### Provided data
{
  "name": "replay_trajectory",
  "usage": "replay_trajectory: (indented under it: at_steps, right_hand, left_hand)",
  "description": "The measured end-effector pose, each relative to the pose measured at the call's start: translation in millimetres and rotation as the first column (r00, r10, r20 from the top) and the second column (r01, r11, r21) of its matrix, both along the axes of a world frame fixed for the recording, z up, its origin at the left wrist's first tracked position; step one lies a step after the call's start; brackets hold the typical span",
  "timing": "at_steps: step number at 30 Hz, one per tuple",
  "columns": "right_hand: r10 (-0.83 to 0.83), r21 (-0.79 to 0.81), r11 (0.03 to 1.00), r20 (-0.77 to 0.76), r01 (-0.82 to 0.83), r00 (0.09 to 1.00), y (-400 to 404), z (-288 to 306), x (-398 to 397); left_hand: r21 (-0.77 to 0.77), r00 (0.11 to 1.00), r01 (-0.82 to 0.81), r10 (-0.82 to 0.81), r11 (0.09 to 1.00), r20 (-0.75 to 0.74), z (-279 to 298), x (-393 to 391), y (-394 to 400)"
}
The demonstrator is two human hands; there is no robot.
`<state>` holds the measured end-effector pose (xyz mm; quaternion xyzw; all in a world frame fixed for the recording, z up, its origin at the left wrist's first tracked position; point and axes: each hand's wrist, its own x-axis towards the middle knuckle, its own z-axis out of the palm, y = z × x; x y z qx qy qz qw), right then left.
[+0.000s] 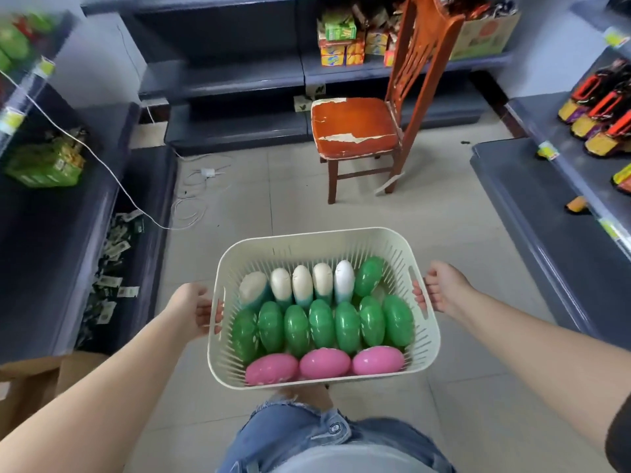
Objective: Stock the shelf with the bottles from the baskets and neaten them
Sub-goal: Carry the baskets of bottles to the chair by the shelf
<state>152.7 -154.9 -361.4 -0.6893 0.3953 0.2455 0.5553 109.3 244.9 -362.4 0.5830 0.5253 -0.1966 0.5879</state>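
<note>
Dark shelf units (pixel 235 80) on three sides, mostly bare. Wooden chair (pixel 358 131) w/ peeling orange seat ahead on tiled floor. Cream slotted basket (pixel 307 242) held up in front at waist level, above floor. L hand (pixel 194 310) curled thru left handle slot, R hand (pixel 440 288) curled thru right one (both gripping). Inside, lying packed in rows: green bottles (pixel 321 324), whitish bottles (pixel 302 283) at far side, pink bottles (pixel 324 363) nearest.
</note>
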Motion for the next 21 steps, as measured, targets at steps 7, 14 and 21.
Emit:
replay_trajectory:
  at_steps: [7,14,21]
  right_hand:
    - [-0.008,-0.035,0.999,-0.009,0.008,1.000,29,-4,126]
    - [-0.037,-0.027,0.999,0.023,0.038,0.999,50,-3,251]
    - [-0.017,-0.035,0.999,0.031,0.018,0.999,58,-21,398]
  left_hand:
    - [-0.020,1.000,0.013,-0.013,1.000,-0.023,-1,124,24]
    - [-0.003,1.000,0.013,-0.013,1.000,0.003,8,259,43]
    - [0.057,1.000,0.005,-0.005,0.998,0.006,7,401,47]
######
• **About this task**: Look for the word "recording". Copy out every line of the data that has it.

• **Response area**:
  "description": "The measured end-effector pose, each relative to the pose measured at the call's start: translation in millimetres and rotation as the first column (r00, r10, r20 from the top) and the second column (r01, r11, r21) of its matrix, both along the axes of a world frame fixed for the recording, z up, its origin at the left wrist's first tracked position; step one lies a step after the call's start; brackets hold the typical span",
`<state>` holds the measured end-effector pose (xyz mm; quaternion xyzw; all in a world frame fixed for the recording, z up, its origin at the left wrist's first tracked position; point and axes: each hand's wrist, its own x-axis towards the middle knuckle, its own z-axis out of the palm, y = z × x; x y z qx qy qz qw), right then left.

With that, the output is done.